Everything in the listing below must be reproduced exactly, apart from its images.
[[ Supplied information, beginning ]]
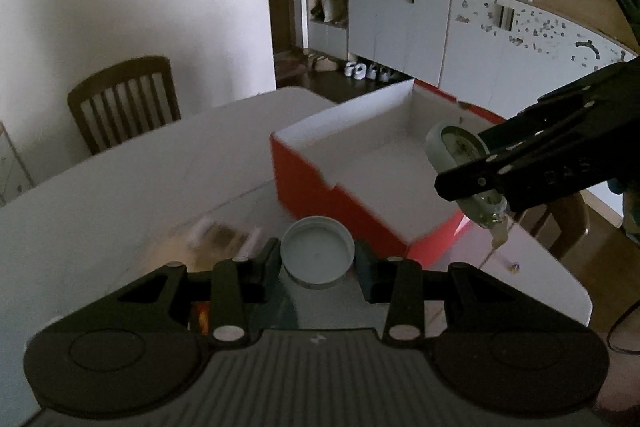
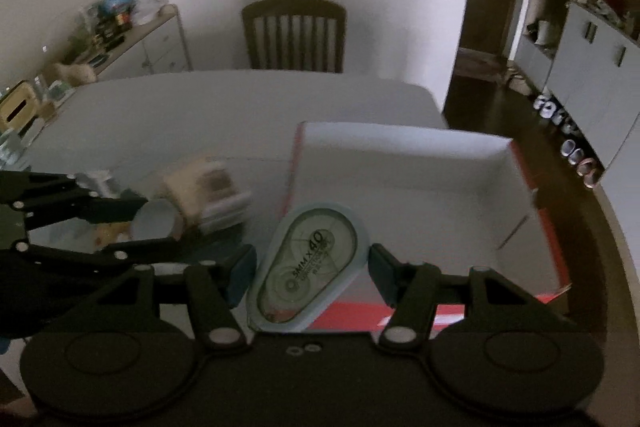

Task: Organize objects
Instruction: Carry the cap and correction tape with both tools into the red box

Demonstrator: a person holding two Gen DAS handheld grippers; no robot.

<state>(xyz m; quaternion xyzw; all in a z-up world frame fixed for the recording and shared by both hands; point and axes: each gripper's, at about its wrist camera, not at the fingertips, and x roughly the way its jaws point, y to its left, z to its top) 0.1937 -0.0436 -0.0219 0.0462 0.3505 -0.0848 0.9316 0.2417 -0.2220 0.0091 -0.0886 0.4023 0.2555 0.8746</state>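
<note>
Right gripper (image 2: 310, 269) pinches the correction tape (image 2: 308, 267) above the red box (image 1: 320, 183) – poised, we judge, for release; left gripper (image 1: 317, 261) clamps a white lid (image 1: 317, 257) just beside that box

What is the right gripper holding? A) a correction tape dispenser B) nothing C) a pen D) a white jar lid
A: the right gripper is shut on the correction tape dispenser, printed "5MM x 40", over the red box; the white lid is in the left gripper.
</note>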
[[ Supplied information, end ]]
**Solution to the problem:**
Task: Organize objects
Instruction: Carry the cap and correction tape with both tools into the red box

Demonstrator: a person holding two Gen DAS handheld grippers; no robot.

<state>(xyz m; quaternion xyzw; all in a z-up world frame fixed for the recording and shared by both hands; point and axes: each gripper's, at about its wrist camera, not at the fingertips, and x roughly the way its jaws point, y to its left, z to its top) 0.1937 -0.0436 -0.0219 0.0462 0.3505 -0.0848 0.9316 0.2417 -0.2220 0.0091 -0.0886 0.4023 0.2555 0.8746</state>
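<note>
Right gripper (image 2: 310, 269) pinches the correction tape (image 2: 308, 267) above the red box (image 1: 320, 183) – poised, we judge, for release; left gripper (image 1: 317, 261) clamps a white lid (image 1: 317, 257) just beside that box

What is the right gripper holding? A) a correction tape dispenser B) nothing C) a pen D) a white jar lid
A: the right gripper is shut on the correction tape dispenser, printed "5MM x 40", over the red box; the white lid is in the left gripper.
</note>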

This response is done.